Encarar trauma de frente
As reações a traumas são de fato muito variáveis. De acordo com o psiquiatra Luiz Vicente Figueira de Mello, supervisor do Programa de Ansiedade do IPQ HCFusp (Instituto de Psiquiatria do Hospital das Clínicas em São Paulo), os desdobramentos de um episódio traumático dependem muito do embasamento hereditário do indivíduo, e da construção de sua personalidade.
— O ideal em todos os casos é que a pessoa encare o trauma de frente, porque só assim ela vai se dessensibilizar. A resolução só acontece a partir do momento em que se repete a exposição do paciente às memórias do trauma. Aquele que não trata corre o risco de ficar com sintomas para sempre, e ter sua vida muito prejudicada.
Kelen lembra que, nos primeiros meses após o incêndio, teve dificuldades em lidar com o trauma daquela noite que matou 242 jovens, inclusive as amigas com quem ela tinha ido à boate.
Segundo ela, a parte mais difícil era o fato de se lembrar de tudo, já que saiu da boate acordada, e só “apagou” na hora em que foi entubada, já no hospital.
— No começo eu só chorava, não queria aceitar. Eu tinha apenas 19 anos, bonita, cheia de vida. Achei que minha vida tinha acabado quando me contaram que perdi parte da perna. Ainda é difícil, não sei se um dia vou superar. Mas eu tinha duas escolhas: ou chorar para o resto da vida, ou dar a volta por cima. E foi isso que aconteceu, graças à minha força de vontade, fé em Deus e apoio dos meus pais, familiares e amigos, que sempre estão do meu lado, me aceitando e me dando a mão.
Volta por cima
O ciclista Souza credita a superação de seu trauma às atividades físicas. Além de não ter deixado de andar de bicicleta mesmo após o atropelamento, ele conta que também luta muay thai e faz aulas de dança.
— Sou viciado em adrenalina. Se eu parar, morro. Conquistar independência com minha nova condição, sem um dos braços, também me ajudou a esquecer a dor e seguir em frente.
O tempo de recuperação de um trauma depende de sua natureza. Segundo a psicóloga especializada em luto Daniela Lemos, no caso de quem vive a morte de alguém próximo o primeiro ano é o mais complicado.

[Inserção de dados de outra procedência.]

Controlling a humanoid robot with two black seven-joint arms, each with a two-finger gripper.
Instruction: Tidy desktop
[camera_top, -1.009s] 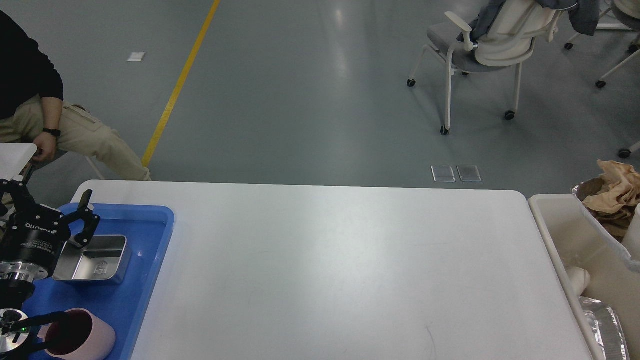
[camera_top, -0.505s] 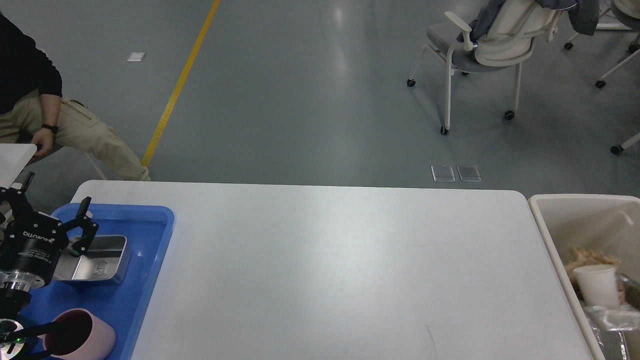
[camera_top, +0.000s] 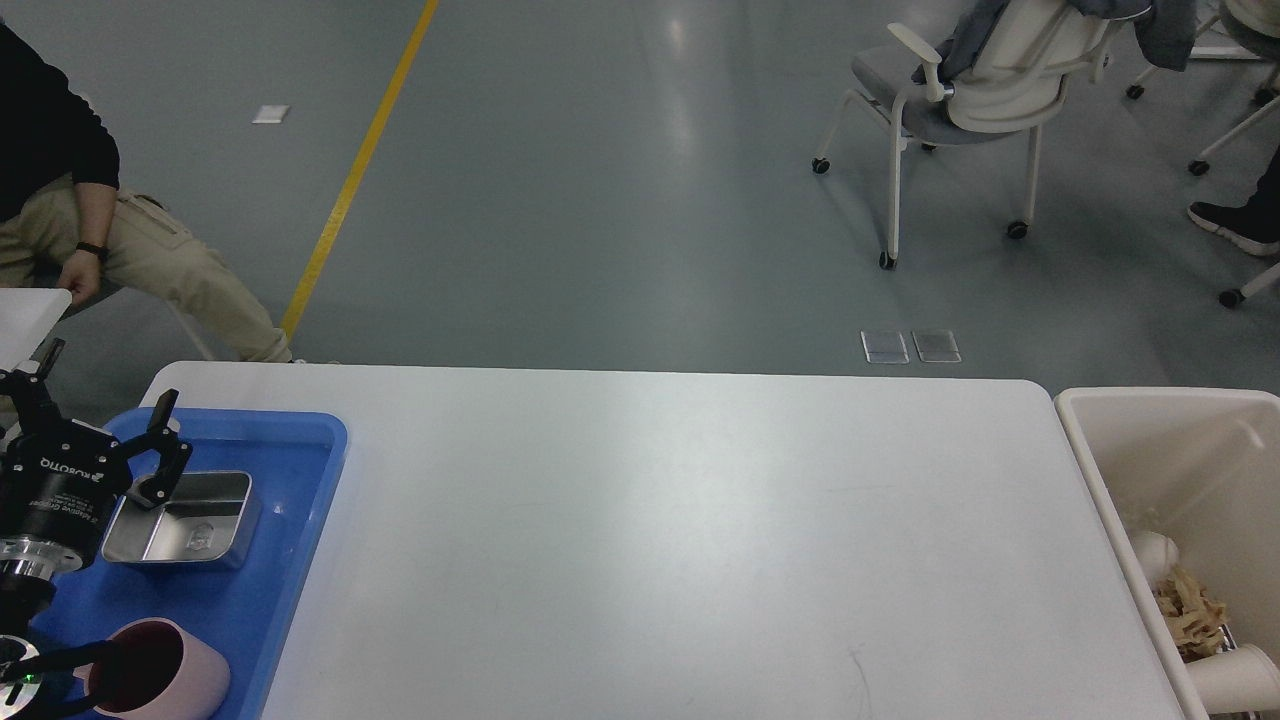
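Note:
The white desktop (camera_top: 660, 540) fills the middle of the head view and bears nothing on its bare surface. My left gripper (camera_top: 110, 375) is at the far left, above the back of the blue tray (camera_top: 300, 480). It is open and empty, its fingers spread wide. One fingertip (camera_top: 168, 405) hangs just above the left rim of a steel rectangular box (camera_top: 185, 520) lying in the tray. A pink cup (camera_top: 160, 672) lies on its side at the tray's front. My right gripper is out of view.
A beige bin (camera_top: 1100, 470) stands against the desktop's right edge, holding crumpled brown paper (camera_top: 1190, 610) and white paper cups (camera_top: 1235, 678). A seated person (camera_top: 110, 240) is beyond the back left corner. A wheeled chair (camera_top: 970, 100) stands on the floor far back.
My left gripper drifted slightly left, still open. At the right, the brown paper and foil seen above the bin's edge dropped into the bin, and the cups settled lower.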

— As primeiras datas comemorativas são sempre muito complicadas, porque fazem a pessoa voltar a prestar atenção na perda e, por consequência, sofrer por elas novamente. O primeiro Natal, o aniversário da morte, tudo é motivo para que a dor reapareça.
Tempo de superação
Já para situações de trauma como perda de emprego ou separação, a melhora começa a surgir a partir de cerca de seis semanas, conforme explica o psiquiatra Figueira de Mello. E, em caso de acidentes, como aconteceu com Kelen e Souza, o prazo é um pouco diferente.
— Após um trauma violento de estresse agudo, a pessoa ou se recupera a partir de cinco semanas, ou começa a piorar após este mesmo período. Neste caso, ela apresenta sintomas como depressão, crises de pânico, isolamento social, fobia de retornar ao local do acontecido, flashbacks e pesadelos.
Kelen, por exemplo, passou por isso.
— Sonhei com aquela noite várias vezes. Em muitas delas, eu sinto o calor queimando meus braços, em outras sei que vai pegar fogo e saio correndo, tentando salvar as outras pessoas.
Assim como o ciclista, ela chegou a ser medicada com antidepressivos, mas abandonou o tratamento por conta dos efeitos colaterais e distúrbios do sono. Mello explica que remédios só se tornam estritamente necessários quando há perda de funcionalidade do paciente.
— Se ele não volta às suas atividades normais, se tem medo de sair, se fica na cama por mais de um mês, aí entramos com a medicação. Mas, mais importante que remédios, é respeitar o processo de cada indivíduo, e jamais forçá-lo a fazer o que não quer naquele momento.